* **What is being asked**
Look over the entries that follow. Report how many lines contain "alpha", with nothing else.

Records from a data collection
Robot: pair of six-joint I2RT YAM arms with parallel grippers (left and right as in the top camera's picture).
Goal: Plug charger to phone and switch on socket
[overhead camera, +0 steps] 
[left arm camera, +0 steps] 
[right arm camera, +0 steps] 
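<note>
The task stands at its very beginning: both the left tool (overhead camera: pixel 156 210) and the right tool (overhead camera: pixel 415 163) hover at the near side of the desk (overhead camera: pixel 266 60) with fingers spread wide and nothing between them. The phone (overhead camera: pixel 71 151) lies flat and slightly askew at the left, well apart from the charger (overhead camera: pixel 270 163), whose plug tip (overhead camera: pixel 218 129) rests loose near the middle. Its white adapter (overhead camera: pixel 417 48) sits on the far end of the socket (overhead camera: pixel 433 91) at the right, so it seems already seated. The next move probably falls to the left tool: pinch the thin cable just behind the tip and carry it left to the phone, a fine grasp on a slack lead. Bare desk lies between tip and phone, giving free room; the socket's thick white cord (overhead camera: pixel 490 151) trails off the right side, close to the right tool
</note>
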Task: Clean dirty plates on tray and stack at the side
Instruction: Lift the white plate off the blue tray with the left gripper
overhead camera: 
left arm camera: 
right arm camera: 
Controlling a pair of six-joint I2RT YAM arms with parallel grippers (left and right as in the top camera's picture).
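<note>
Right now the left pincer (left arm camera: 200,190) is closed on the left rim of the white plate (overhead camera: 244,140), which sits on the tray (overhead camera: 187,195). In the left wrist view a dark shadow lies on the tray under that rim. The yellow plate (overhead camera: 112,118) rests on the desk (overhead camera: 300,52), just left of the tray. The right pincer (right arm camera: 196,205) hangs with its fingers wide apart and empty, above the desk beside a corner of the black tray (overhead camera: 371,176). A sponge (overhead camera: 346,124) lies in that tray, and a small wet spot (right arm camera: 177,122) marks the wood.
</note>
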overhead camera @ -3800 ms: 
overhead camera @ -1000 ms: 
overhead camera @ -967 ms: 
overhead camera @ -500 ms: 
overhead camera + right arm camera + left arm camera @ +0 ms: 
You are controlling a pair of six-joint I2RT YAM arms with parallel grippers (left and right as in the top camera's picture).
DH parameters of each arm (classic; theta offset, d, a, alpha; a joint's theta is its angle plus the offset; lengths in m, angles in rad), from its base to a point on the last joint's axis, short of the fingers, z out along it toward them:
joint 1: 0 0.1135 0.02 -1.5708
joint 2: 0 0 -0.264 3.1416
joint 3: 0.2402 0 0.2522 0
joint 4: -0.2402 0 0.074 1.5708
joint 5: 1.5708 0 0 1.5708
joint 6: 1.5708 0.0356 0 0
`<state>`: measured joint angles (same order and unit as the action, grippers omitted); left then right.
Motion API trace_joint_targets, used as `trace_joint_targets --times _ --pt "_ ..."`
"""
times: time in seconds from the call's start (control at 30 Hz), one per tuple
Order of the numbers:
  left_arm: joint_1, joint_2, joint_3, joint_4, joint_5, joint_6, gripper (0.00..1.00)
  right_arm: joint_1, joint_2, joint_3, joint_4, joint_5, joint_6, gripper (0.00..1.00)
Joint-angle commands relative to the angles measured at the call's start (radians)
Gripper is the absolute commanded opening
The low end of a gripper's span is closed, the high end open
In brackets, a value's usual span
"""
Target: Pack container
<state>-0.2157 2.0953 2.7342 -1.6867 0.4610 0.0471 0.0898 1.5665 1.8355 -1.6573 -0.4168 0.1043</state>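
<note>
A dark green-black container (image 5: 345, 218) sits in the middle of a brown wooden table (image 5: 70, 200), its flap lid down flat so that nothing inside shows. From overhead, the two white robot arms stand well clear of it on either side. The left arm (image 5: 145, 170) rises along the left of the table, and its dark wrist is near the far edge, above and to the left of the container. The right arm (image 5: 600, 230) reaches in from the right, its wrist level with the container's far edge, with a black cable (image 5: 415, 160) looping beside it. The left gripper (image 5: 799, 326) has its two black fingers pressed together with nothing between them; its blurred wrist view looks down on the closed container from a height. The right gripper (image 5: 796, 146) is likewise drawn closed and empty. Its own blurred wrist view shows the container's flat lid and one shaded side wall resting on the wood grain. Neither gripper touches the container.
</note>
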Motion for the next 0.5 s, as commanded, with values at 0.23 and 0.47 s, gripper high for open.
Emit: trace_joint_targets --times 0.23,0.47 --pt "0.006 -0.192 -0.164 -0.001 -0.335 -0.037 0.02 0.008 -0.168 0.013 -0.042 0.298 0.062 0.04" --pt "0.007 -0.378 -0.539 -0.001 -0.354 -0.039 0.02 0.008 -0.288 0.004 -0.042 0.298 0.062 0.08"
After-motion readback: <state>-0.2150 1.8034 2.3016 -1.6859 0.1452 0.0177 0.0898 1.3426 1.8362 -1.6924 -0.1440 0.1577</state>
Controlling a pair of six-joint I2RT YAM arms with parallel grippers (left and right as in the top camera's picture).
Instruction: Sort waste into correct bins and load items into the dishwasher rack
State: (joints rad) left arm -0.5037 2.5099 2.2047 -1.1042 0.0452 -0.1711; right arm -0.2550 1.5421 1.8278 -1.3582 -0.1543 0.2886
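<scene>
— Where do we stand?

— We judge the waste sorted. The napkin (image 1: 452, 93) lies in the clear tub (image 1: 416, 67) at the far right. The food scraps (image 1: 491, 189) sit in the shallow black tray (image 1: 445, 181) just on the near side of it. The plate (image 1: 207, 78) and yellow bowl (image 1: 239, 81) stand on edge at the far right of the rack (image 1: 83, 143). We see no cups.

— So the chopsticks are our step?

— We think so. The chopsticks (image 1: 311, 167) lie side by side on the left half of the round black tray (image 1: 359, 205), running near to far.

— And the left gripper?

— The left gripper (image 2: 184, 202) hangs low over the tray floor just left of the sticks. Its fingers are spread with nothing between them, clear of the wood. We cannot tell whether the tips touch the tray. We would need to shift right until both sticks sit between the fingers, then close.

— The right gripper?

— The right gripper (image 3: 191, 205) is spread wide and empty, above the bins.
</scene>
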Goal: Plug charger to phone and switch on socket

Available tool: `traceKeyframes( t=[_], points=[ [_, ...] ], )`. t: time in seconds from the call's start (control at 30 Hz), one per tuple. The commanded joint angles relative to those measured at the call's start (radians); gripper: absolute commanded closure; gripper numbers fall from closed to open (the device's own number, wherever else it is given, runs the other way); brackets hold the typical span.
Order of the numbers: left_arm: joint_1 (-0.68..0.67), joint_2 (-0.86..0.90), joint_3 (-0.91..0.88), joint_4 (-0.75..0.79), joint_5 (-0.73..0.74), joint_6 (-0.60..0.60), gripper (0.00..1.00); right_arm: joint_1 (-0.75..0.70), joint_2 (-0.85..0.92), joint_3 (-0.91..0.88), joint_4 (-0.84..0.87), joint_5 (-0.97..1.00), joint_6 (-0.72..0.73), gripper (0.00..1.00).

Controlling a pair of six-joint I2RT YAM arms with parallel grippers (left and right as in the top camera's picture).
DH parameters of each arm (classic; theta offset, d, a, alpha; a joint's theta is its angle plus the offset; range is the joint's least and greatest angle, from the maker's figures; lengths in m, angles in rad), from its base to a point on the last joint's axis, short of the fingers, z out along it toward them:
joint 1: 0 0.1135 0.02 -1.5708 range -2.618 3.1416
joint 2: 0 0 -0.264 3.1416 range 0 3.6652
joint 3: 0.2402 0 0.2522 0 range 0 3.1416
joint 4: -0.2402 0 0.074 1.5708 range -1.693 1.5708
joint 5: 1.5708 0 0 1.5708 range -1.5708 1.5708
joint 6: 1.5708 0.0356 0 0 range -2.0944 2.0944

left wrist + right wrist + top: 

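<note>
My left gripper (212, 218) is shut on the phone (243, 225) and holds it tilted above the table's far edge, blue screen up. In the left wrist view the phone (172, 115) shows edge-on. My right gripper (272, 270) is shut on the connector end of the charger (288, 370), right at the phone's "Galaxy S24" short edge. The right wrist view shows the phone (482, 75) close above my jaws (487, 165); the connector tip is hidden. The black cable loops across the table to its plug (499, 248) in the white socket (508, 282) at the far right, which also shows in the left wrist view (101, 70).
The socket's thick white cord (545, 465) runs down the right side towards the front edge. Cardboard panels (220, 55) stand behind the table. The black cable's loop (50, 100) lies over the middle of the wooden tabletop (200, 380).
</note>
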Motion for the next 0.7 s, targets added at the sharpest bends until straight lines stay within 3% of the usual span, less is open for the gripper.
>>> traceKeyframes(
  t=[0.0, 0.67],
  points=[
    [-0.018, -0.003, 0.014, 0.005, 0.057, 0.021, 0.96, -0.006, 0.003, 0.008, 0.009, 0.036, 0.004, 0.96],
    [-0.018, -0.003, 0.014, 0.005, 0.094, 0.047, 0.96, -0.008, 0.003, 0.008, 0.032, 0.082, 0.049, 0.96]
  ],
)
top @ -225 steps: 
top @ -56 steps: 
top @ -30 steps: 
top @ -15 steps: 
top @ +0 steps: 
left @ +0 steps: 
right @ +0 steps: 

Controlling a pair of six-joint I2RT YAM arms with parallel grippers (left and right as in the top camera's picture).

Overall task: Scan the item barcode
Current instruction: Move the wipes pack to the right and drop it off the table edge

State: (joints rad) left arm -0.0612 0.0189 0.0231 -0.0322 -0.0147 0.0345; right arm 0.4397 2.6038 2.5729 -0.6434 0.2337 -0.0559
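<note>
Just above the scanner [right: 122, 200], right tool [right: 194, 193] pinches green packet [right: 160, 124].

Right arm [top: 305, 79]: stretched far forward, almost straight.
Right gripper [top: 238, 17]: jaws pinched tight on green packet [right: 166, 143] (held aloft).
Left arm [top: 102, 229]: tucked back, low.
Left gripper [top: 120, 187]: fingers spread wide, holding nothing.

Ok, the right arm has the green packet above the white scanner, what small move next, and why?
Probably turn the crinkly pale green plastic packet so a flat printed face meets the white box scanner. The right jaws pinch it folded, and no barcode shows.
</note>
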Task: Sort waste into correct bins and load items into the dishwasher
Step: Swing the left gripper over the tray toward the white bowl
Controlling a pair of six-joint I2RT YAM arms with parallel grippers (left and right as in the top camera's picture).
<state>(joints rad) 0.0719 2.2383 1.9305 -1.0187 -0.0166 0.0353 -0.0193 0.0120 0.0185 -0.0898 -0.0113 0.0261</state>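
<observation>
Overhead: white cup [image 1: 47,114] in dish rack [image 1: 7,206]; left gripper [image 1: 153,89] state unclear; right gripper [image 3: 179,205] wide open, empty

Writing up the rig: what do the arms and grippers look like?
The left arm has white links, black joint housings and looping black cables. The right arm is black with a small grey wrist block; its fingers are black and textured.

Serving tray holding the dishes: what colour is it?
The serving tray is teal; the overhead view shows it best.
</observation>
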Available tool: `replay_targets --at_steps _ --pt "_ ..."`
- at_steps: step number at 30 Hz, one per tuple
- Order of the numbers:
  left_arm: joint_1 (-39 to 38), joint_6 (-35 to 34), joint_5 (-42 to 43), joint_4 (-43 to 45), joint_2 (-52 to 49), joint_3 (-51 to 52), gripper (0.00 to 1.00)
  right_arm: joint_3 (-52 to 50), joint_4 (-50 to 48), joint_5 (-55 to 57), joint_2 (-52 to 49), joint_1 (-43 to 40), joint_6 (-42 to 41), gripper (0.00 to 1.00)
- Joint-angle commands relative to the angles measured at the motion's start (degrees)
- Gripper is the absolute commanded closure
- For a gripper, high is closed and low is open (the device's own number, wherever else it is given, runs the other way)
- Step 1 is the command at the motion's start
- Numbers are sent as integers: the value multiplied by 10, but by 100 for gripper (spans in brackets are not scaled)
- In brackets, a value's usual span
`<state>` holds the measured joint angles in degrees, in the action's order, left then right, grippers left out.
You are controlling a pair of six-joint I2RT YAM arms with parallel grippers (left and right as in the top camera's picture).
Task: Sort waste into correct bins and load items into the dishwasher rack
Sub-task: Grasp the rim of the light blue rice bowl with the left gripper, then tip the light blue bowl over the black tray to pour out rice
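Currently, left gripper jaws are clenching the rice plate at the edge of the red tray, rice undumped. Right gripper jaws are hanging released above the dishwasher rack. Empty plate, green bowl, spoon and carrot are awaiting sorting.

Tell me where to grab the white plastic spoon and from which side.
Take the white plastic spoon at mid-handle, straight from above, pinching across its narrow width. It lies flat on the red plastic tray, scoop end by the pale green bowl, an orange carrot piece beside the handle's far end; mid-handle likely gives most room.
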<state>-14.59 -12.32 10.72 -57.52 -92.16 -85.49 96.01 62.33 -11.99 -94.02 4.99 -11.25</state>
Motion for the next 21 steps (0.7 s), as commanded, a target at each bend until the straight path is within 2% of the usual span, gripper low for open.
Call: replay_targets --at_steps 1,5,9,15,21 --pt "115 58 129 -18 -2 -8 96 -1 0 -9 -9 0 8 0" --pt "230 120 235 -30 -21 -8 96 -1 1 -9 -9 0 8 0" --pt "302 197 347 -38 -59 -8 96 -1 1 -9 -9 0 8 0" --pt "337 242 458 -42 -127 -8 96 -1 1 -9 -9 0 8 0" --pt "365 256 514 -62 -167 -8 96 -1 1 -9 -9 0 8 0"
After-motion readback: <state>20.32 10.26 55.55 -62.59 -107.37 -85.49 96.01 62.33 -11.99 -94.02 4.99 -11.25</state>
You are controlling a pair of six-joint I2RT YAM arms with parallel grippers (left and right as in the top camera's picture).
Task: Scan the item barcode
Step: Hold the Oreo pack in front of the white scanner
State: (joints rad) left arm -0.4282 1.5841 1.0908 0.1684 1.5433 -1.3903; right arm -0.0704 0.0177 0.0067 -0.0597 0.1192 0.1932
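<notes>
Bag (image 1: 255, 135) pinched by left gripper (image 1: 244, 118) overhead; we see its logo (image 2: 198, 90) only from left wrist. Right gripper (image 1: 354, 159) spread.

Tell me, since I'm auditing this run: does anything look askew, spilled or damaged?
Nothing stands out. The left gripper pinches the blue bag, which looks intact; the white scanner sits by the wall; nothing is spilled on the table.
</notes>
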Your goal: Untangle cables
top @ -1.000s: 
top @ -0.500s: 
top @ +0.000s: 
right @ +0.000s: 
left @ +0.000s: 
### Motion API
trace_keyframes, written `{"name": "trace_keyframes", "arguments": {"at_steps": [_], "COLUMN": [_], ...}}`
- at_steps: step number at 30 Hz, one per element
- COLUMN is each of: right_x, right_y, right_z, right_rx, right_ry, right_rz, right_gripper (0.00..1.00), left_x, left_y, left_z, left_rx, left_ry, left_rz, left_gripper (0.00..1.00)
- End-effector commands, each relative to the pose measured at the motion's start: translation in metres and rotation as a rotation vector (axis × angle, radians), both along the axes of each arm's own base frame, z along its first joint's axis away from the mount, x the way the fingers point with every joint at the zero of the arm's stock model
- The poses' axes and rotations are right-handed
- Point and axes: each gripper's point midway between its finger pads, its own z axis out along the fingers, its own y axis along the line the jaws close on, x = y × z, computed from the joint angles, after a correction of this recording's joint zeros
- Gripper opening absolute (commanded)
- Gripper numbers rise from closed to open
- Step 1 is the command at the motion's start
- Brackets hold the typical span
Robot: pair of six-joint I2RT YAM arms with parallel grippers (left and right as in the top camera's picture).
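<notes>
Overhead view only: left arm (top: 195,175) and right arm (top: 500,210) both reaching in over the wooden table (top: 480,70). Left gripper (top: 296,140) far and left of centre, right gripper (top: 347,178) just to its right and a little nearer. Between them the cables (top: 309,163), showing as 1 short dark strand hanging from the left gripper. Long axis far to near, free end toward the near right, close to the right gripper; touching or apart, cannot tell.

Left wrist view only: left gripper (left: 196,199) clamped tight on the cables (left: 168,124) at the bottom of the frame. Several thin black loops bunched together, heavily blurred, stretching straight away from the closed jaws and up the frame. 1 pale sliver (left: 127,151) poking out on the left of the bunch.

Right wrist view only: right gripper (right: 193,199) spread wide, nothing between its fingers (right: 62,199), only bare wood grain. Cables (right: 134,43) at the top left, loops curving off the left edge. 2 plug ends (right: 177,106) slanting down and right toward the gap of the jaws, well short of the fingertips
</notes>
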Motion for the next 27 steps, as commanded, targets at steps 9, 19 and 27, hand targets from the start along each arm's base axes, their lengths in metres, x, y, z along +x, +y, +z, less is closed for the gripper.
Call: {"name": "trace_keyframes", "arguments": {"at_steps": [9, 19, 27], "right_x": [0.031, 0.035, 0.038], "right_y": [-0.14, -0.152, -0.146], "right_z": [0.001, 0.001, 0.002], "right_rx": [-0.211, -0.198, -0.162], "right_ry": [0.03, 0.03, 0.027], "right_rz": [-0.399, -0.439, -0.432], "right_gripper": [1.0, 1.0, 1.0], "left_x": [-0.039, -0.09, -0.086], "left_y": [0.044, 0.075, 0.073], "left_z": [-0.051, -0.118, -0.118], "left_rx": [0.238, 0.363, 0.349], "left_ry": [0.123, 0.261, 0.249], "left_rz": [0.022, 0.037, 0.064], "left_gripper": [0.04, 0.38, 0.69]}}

* **Written answer**
2